Abstract
Abstract The author proposes a two-round process called minority voting to allocate public projects in a polity. In the first round, a society decides by a simple majority decision whether to provide the public project. If the proposal in the first round is rejected, the process ends. Otherwise the process continues, but only the members of the minority keep agenda and voting rights for the second round, in which the financing scheme is determined. In the second round, the unanimity rule or the simple majority rule is applied. The author provides a first pass of relative welfare comparisons between minority voting and simple majority voting and outline the research program.
Highlights
In this paper we propose a new way of allocating and financing public projects collectively in a two-stage process
We focus on the case where the unanimity rule is applied in the second stage under minority voting
We provide a first round of relative welfare comparisons between minority voting and simple majority voting
Summary
In this paper we propose a new way of allocating and financing public projects collectively in a two-stage process. If a majority favors the public project, the process continues, but only the members of the minority keep the agenda and voting rights for the second stage, in which the financing scheme is determined.

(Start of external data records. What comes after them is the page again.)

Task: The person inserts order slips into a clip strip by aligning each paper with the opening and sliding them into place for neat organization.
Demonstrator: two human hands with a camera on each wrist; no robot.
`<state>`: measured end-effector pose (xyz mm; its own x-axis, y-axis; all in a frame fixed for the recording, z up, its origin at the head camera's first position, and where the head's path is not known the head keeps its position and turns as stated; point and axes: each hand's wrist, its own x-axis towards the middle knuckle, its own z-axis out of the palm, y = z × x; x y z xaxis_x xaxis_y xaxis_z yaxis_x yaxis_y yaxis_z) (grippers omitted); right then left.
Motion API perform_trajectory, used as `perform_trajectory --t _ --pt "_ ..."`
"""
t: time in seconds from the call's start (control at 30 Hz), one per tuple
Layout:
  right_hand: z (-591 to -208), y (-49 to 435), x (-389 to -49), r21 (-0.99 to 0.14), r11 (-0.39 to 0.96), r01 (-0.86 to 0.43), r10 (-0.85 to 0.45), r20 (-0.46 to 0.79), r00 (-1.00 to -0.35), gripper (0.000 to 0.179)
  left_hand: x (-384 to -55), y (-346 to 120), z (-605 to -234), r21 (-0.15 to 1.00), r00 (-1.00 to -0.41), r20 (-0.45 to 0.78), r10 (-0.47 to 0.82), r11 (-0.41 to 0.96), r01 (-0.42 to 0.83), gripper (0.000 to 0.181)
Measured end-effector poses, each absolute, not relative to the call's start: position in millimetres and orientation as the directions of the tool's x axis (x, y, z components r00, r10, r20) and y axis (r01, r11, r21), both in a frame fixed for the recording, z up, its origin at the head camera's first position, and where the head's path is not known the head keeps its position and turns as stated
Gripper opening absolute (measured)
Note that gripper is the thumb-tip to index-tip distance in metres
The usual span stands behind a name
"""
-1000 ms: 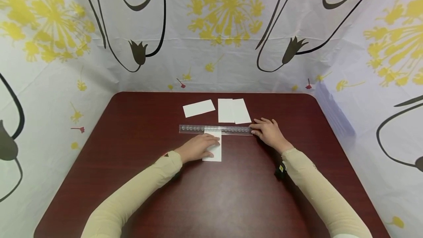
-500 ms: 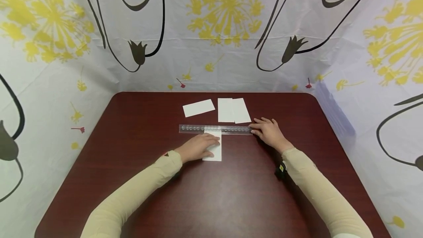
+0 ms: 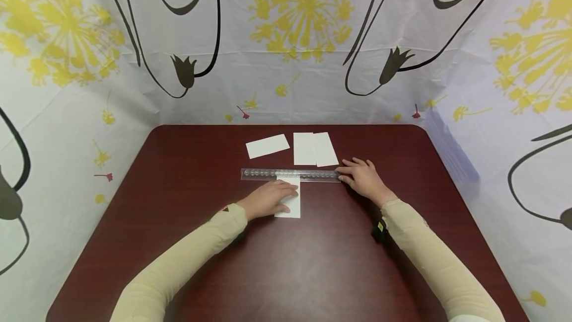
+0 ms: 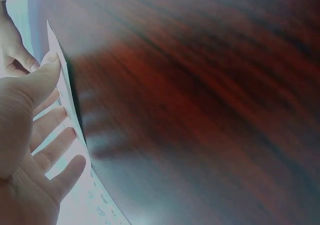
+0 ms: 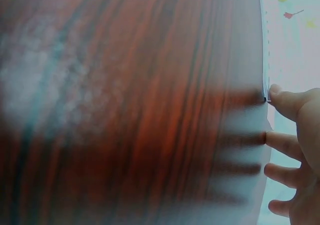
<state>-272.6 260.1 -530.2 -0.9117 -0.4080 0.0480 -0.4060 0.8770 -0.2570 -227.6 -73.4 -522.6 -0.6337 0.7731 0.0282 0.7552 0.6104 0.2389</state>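
My left hand [image 3: 268,199] rests with extended fingers on a white rectangular paper card [image 3: 293,207], covering part of it. The card's far end meets a clear plastic ruler [image 3: 263,174] lying crosswise, with a row of round markings. In the left wrist view the left fingers [image 4: 55,147] are spread over the card. My right hand [image 3: 364,179] is at the ruler's right end, thumb and index finger touching it there, other fingers spread on the table. In the right wrist view the right thumb [image 5: 284,102] meets the ruler's end, the fingers being loosely straight.
Beyond the ruler lie a tilted white card [image 3: 268,146] and two side-by-side white cards [image 3: 304,149], [image 3: 326,149], the pair slightly overlapping. The dark red-brown table [image 3: 286,272] has rounded far corners. Patterned white cloth [image 3: 232,29] hangs behind and at both sides.
The head view has shifted very slightly. Both hands, the ruler and the cards hold their places on the table.
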Motion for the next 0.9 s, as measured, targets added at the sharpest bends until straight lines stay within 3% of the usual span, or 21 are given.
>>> perform_trajectory --t 0.9 --pt "-532.7 258.8 -270.7 -0.268 0.872 -0.409 -0.406 0.069 -0.911 0.038 -227.7 -73.2 -522.3 0.236 -0.630 0.032 0.776 0.607 0.759 0.047"
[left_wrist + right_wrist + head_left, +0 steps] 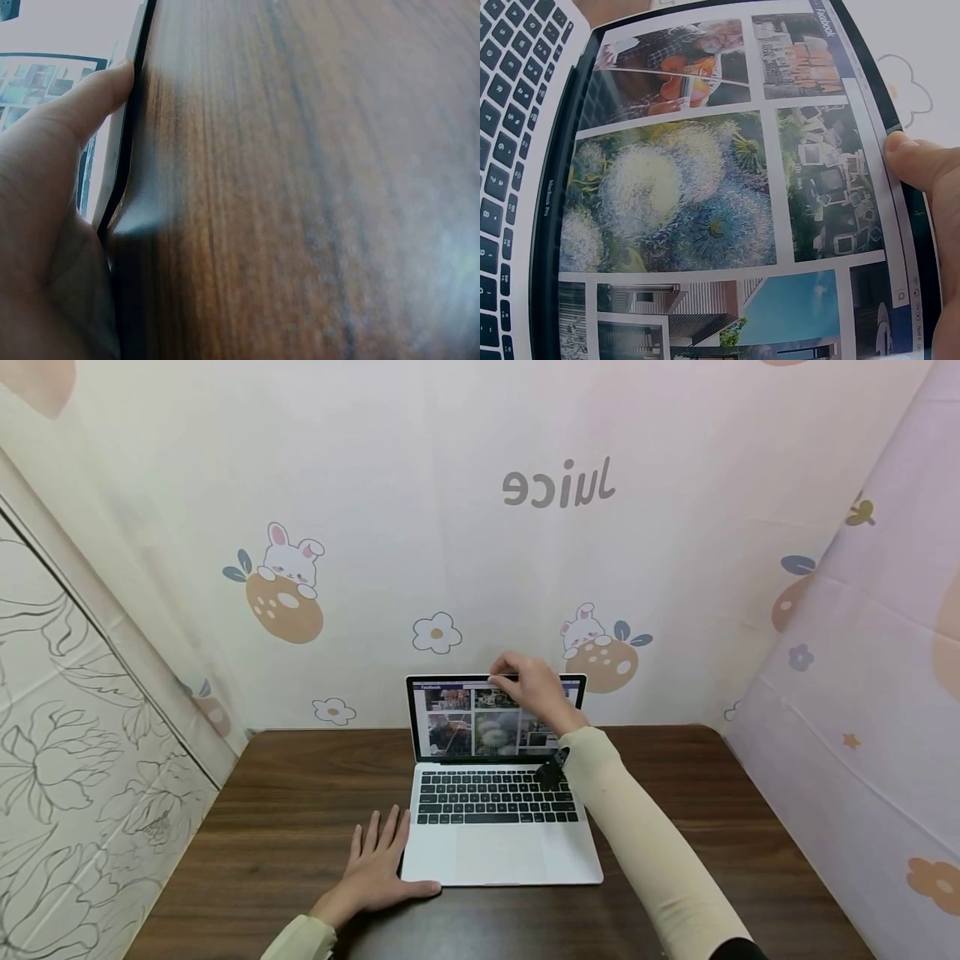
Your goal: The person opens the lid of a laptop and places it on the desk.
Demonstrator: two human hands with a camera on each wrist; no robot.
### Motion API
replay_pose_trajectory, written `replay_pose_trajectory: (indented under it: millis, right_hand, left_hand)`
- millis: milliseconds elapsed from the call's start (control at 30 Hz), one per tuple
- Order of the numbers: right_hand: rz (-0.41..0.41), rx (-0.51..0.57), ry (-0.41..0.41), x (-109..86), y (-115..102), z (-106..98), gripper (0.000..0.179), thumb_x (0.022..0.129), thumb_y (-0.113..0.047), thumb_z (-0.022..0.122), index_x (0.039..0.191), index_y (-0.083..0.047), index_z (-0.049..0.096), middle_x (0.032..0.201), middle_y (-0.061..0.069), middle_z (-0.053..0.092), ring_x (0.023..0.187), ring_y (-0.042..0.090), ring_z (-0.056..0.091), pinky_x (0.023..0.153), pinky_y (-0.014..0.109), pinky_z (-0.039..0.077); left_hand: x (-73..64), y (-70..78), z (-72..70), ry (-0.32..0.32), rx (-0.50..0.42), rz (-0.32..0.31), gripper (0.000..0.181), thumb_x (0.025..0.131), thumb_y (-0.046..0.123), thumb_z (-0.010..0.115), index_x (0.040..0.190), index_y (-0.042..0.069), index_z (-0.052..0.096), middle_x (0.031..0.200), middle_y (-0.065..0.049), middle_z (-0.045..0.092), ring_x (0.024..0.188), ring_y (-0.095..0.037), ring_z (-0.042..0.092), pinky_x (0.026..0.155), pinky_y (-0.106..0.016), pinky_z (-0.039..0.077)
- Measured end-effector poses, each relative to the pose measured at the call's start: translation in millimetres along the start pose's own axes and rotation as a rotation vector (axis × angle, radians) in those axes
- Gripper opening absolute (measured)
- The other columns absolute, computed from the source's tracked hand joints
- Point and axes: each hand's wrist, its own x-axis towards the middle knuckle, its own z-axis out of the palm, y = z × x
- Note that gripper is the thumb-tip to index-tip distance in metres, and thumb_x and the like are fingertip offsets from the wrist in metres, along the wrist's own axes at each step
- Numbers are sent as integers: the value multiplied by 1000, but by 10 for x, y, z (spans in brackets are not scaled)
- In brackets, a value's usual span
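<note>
A silver laptop (435, 856) sits with its lid raised on a brown wooden table. Its lit screen (675, 187) displays a page of pictures. At the lid's top edge, my right hand (536, 689) pinches the rim; in the right wrist view the thumb (911, 154) lies on the front bezel, while the fingers behind are mostly hidden. My left hand (377, 868) rests by the laptop's front left corner, its fingers straight and spread. The left thumb (109, 86) touches the front edge of the base.
The wood-grain table (300, 802) extends on both sides of the laptop. Behind it hangs a pale curtain (375, 527) with rabbits, fruit and flowers. More patterned cloth (862, 693) is on the right, and a panel with line-drawn flowers (60, 777) stands on the left.
</note>
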Motion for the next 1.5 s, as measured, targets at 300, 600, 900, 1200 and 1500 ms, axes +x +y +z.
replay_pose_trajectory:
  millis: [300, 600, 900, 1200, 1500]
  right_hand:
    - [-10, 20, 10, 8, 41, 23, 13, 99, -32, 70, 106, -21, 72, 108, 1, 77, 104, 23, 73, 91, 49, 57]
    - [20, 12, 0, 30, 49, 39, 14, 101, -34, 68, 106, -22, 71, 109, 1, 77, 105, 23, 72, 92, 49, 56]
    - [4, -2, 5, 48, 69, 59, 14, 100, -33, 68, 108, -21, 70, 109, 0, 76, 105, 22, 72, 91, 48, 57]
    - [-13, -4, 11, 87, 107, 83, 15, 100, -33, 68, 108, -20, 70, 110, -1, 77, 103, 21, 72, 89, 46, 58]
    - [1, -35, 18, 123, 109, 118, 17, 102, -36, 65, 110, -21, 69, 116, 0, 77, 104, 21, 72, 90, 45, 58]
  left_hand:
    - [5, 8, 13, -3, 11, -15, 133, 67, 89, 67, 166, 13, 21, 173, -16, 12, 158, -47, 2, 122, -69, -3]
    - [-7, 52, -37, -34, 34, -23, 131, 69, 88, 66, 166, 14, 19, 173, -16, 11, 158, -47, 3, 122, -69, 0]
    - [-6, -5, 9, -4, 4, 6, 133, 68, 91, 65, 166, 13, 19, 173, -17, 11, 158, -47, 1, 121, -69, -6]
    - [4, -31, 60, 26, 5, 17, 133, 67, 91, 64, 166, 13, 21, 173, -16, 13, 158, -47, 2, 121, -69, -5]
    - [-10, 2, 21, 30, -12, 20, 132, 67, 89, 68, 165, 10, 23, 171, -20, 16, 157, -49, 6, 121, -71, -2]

Minority voting with the unanimity rule in the second stage ensures that only Pareto improvements occur and that three standard inefficiencies in democratic decision-making are avoided: inefficient projects are neither proposed nor adopted; inefficient redistribution proposals are neither proposed nor adopted; when proposed, efficient projects are not rejected. We provide a first round of relative welfare comparisons between minority voting and simple majority voting. Our proposal is aimed at resolving the tyranny of the majority problem by giving an emerging minority the exclusive right to decide about the financing scheme for a public project that a society has previously approved.